#### PROBLEM REQUIREMENTS:
Each entry in this listing needs to be written out again, word for word.
────────────────────
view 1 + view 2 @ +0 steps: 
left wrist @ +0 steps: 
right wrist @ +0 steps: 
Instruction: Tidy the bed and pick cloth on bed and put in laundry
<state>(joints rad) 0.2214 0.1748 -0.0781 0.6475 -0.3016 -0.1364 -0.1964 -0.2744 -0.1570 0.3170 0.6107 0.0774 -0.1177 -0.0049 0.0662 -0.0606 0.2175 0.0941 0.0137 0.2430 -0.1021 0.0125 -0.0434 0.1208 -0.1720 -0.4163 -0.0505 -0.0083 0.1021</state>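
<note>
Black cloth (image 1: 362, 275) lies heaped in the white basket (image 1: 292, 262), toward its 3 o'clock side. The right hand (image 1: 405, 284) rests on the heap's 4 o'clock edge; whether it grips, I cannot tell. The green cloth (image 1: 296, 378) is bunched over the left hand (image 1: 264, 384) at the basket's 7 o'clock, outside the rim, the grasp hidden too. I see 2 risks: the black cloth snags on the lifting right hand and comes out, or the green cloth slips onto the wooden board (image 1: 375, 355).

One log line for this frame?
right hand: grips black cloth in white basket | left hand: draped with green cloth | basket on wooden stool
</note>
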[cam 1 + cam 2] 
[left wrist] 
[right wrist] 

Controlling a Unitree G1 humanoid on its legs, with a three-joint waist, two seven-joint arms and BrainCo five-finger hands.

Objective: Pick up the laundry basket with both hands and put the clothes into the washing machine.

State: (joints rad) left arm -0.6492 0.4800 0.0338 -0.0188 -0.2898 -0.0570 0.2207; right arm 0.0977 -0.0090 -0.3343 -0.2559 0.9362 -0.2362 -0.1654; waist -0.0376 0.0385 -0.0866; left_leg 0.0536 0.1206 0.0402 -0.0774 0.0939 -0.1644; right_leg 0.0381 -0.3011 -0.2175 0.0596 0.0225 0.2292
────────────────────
#### SOLUTION:
view 1 + view 2 @ +0 steps: 
left wrist @ +0 steps: 
right wrist @ +0 steps: 
Instruction: Tidy the bed and pick cloth on bed and put in laundry
<state>(joints rad) 0.2214 0.1748 -0.0781 0.6475 -0.3016 -0.1364 -0.1964 -0.2744 -0.1570 0.3170 0.6107 0.0774 -0.1177 -0.0049 0.0662 -0.0606 0.2175 0.0941 0.0137 0.2430 -0.1021 0.0125 -0.0434 0.1208 -0.1720 -0.4163 -0.0505 -0.0083 0.1021</state>
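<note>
Black cloth (image 1: 362, 275) lies heaped in the white basket (image 1: 292, 262), toward its 3 o'clock side. The right hand (image 1: 405, 284) rests on the heap's 4 o'clock edge; whether it grips, I cannot tell. The green cloth (image 1: 296, 378) is bunched over the left hand (image 1: 264, 384) at the basket's 7 o'clock, outside the rim, the grasp hidden too. I see 2 risks: the black cloth snags on the lifting right hand and comes out, or the green cloth slips onto the wooden board (image 1: 375, 355).

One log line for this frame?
right hand: grips black cloth in white basket | left hand: draped with green cloth | basket on wooden stool
</note>
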[cam 1 + cam 2] 
[left wrist] 
[right wrist] 

Controlling a Unitree G1 humanoid on its legs, with a three-joint waist, two seven-joint arms and BrainCo five-finger hands.

Objective: Pick up the laundry basket with both hands and put the clothes into the washing machine.

State: (joints rad) left arm -0.6492 0.4800 0.0338 -0.0188 -0.2898 -0.0570 0.2207; right arm 0.0977 -0.0090 -0.3343 -0.2559 0.9362 -0.2362 -0.1654; waist -0.0376 0.0385 -0.0866; left_leg 0.0536 0.1206 0.0402 -0.0774 0.0939 -0.1644; right_leg 0.0381 -0.3011 -0.2175 0.0596 0.0225 0.2292

The answer has been written out completely.